Si les aliments représentatifs de l’alimentation locale ne sont pas forcément ceux qui sont les plus consommés, les raisons pour lesquelles un aliment appartient à l’une ou l’autre des catégories, celle de « produit-image » ou celle de « produit-aliment », sont difficiles à élucider. Un aliment luxueux, qui flatte le groupe qui l’arbore, peut devenir un « produit-image ». Tel est le cas, en Bresse, du poulet et des volailles fines. Mais parfois ce sont des productions peu valorisantes qui sont acceptées comme emblème local (par exemple les gaudes). De même, si certains aliments dits de pauvres, certains mets peu nobles, traditionnellement issus de rebuts et qui rappellent aux personnes âgées les périodes de disette, sont maintenus dans l’intimité familiale (le gratin de courge), d’autres sont toutefois exhibés pour représenter la typicité alimentaire (la paria).

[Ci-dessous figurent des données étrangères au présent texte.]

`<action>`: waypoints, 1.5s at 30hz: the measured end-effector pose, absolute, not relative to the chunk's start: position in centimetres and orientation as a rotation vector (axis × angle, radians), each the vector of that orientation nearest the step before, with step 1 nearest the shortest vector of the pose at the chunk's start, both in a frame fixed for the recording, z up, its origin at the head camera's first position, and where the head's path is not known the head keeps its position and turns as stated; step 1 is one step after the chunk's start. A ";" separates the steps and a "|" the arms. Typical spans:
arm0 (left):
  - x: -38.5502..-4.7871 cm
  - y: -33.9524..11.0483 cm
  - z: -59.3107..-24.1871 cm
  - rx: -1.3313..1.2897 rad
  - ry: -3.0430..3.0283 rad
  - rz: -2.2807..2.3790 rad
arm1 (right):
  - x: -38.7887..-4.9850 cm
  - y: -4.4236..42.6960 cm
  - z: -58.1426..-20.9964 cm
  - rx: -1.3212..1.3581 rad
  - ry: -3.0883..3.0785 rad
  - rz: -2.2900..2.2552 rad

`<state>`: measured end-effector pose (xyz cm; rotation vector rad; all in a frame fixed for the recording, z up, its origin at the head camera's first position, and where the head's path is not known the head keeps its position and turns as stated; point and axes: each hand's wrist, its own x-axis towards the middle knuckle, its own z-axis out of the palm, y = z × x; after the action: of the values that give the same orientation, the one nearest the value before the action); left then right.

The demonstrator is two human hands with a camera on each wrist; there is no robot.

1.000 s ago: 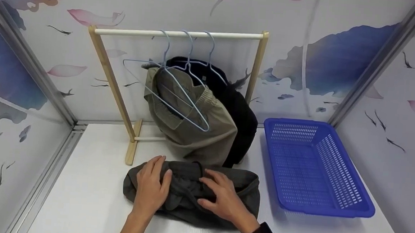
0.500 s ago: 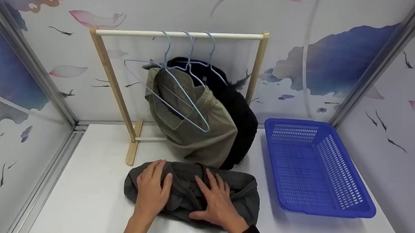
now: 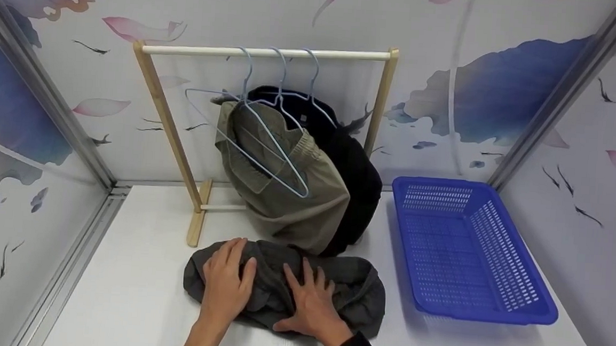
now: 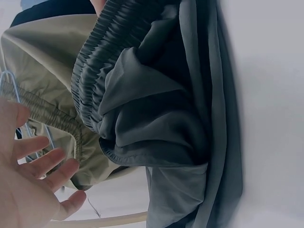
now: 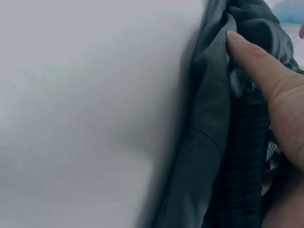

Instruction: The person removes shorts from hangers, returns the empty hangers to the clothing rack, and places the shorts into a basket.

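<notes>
A bunched pair of dark grey pants (image 3: 269,280) lies across the white table. Its gathered elastic waistband (image 4: 88,78) shows in the left wrist view. My left hand (image 3: 226,285) is over the left part of the pants, fingers loosely extended; its palm and spread fingers show in the left wrist view. Right of it, my right hand (image 3: 313,304) rests on the middle of the cloth with fingers spread. In the right wrist view the right thumb (image 5: 254,57) touches a fold; the other fingers are mostly hidden there.
Behind the pants stands a wooden rack (image 3: 166,127) with a white rail (image 3: 198,51). Blue wire hangers (image 3: 282,75) carry a khaki garment (image 3: 306,205) and a black garment (image 3: 363,182). A blue plastic basket (image 3: 407,259) stands at the right. Patterned walls surround the table.
My right hand has moved left and slightly down over the pants, its fingers spreading wider onto the cloth. The pants' upper right edge has sunk a little. My left hand has stayed nearly still.
</notes>
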<state>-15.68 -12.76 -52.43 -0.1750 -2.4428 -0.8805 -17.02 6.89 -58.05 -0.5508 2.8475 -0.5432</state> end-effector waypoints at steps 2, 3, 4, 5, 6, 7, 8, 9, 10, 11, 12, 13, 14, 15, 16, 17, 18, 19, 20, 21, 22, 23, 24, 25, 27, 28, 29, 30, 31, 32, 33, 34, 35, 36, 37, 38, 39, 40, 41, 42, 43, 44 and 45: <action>-15.7 -12.7 -52.5 -0.176 -2.447 -0.878 | -17.1 6.5 -58.2 -0.538 2.855 -0.464; -15.7 -12.6 -52.6 -0.176 -2.449 -0.878 | -17.1 6.3 -58.2 -0.531 2.858 -0.412; -15.7 -12.6 -52.6 -0.175 -2.452 -0.877 | -17.2 6.1 -58.3 -0.524 2.857 -0.365; -15.7 -12.5 -52.6 -0.175 -2.456 -0.876 | -17.3 6.0 -58.3 -0.515 2.857 -0.320; -15.6 -12.4 -52.7 -0.176 -2.460 -0.877 | -17.4 5.8 -58.3 -0.506 2.856 -0.284; -15.6 -12.4 -52.7 -0.174 -2.464 -0.878 | -17.4 5.7 -58.2 -0.501 2.855 -0.252; -15.6 -12.3 -52.7 -0.171 -2.468 -0.877 | -17.5 5.6 -58.2 -0.500 2.860 -0.221; -15.6 -12.3 -52.7 -0.168 -2.472 -0.877 | -17.6 5.5 -58.2 -0.503 2.869 -0.192; -15.6 -12.2 -52.7 -0.167 -2.473 -0.877 | -17.6 5.5 -58.1 -0.505 2.881 -0.178; -15.6 -12.2 -52.7 -0.167 -2.474 -0.875 | -17.7 5.5 -58.1 -0.509 2.900 -0.159; -15.5 -12.1 -52.7 -0.168 -2.473 -0.873 | -17.7 5.5 -58.1 -0.512 2.925 -0.143; -15.5 -12.1 -52.8 -0.171 -2.471 -0.873 | -17.7 5.5 -58.1 -0.518 2.960 -0.126; -15.6 -12.0 -52.8 -0.174 -2.469 -0.872 | -17.7 5.6 -58.2 -0.523 2.999 -0.109; -15.6 -12.0 -52.8 -0.178 -2.465 -0.870 | -17.7 5.6 -58.2 -0.525 3.042 -0.095; -15.5 -12.1 -52.8 -0.180 -2.461 -0.869 | -17.7 5.7 -58.3 -0.528 3.091 -0.082; -15.5 -12.1 -52.8 -0.182 -2.457 -0.865 | -17.7 5.7 -58.5 -0.531 3.142 -0.068; -15.5 -12.2 -52.8 -0.183 -2.450 -0.864 | -17.7 5.7 -58.7 -0.533 3.195 -0.060; -15.5 -12.2 -52.9 -0.182 -2.445 -0.863 | -17.7 5.7 -59.0 -0.536 3.246 -0.055; -15.5 -12.3 -52.9 -0.180 -2.441 -0.862 | -17.6 5.8 -59.2 -0.539 3.293 -0.048; -15.4 -12.3 -52.9 -0.179 -2.436 -0.862 | -17.6 5.8 -59.4 -0.543 3.340 -0.043; -15.5 -12.4 -53.0 -0.180 -2.435 -0.861 | -17.7 5.8 -59.7 -0.547 3.382 -0.041; -15.4 -12.4 -53.0 -0.181 -2.435 -0.861 | -17.7 5.8 -60.0 -0.548 3.415 -0.049; -15.4 -12.5 -53.0 -0.181 -2.436 -0.860 | -17.8 5.8 -60.2 -0.551 3.447 -0.061; -15.4 -12.5 -53.0 -0.180 -2.438 -0.860 | -17.8 5.8 -60.4 -0.555 3.475 -0.085; -15.4 -12.6 -53.0 -0.178 -2.444 -0.860 | -17.9 5.8 -60.9 -0.557 3.523 -0.156; -15.4 -12.6 -53.0 -0.176 -2.447 -0.859 | -18.0 5.8 -61.1 -0.553 3.538 -0.211; -15.4 -12.7 -53.0 -0.172 -2.449 -0.860 | -18.0 5.8 -61.2 -0.549 3.552 -0.273; -15.4 -12.7 -52.9 -0.170 -2.449 -0.861 | -18.0 5.9 -61.3 -0.547 3.565 -0.337; -15.4 -12.7 -52.9 -0.168 -2.449 -0.863 | -18.0 5.9 -61.3 -0.542 3.572 -0.407; -15.4 -12.7 -52.8 -0.168 -2.450 -0.863 | -18.0 6.0 -61.4 -0.535 3.578 -0.473; -15.4 -12.6 -52.8 -0.169 -2.450 -0.863 | -18.0 6.1 -61.3 -0.532 3.585 -0.536; -15.4 -12.6 -52.7 -0.169 -2.451 -0.863 | -17.9 6.2 -61.2 -0.528 3.588 -0.591; -15.3 -12.6 -52.7 -0.169 -2.450 -0.864 | -17.8 6.4 -61.1 -0.527 3.592 -0.633; -15.3 -12.6 -52.7 -0.167 -2.451 -0.864 | -17.8 6.5 -61.0 -0.526 3.595 -0.675; -15.3 -12.6 -52.6 -0.163 -2.452 -0.865 | -17.7 6.6 -60.8 -0.526 3.594 -0.720; -15.3 -12.6 -52.6 -0.160 -2.452 -0.869 | -17.6 6.8 -60.6 -0.528 3.595 -0.757; -15.3 -12.6 -52.6 -0.155 -2.455 -0.872 | -17.5 6.9 -60.4 -0.537 3.594 -0.800; -15.2 -12.7 -52.5 -0.150 -2.458 -0.878 | -17.5 7.1 -60.2 -0.545 3.591 -0.841; -15.2 -12.7 -52.5 -0.145 -2.461 -0.885 | -17.4 7.2 -60.0 -0.560 3.585 -0.891; -15.2 -12.7 -52.5 -0.141 -2.464 -0.891 | -17.3 7.4 -59.8 -0.582 3.575 -0.949; -15.1 -12.7 -52.4 -0.141 -2.467 -0.900 | -17.3 7.6 -59.7 -0.605 3.565 -1.002; -15.1 -12.7 -52.4 -0.140 -2.472 -0.905 | -17.2 7.8 -59.6 -0.628 3.559 -1.049; -15.0 -12.7 -52.4 -0.139 -2.475 -0.908 | -17.1 7.9 -59.4 -0.651 3.553 -1.092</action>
<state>-15.05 -12.68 -52.37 -0.1393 -2.4747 -0.9085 -17.13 7.95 -59.43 -0.6512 3.5534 -1.0919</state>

Ce qui est plus évident, c’est que l’existence de ces deux catégories, ainsi que le décalage entre « dire » et « faire », est un puissant moteur de la dynamique du système alimentaire. L’existence d’un écart ou au contraire la recherche de concordance entre les deux registres stimule les évolutions, les retranscriptions, les adaptations alimentaires. Les représentations que les consommateurs donnent de leur alimentation peuvent servir de modèle aux pratiques réelles qui tendent à s’en rapprocher ou, au contraire, rendent possible un éloignement, l’image suffisant à prouver la typicité alimentaire. Dans cette dynamique, les restaurateurs, et dans une moindre mesure les artisans, ainsi que les documents publicitaires destinés aux touristes, jouent un rôle important. Ils construisent des images culinaires régionales, souvent stéréotypées, qui influencent les consommateurs locaux. Mais ces derniers participent également à la construction de ces images, arborant ou non certaines de leurs pratiques et de leurs aliments.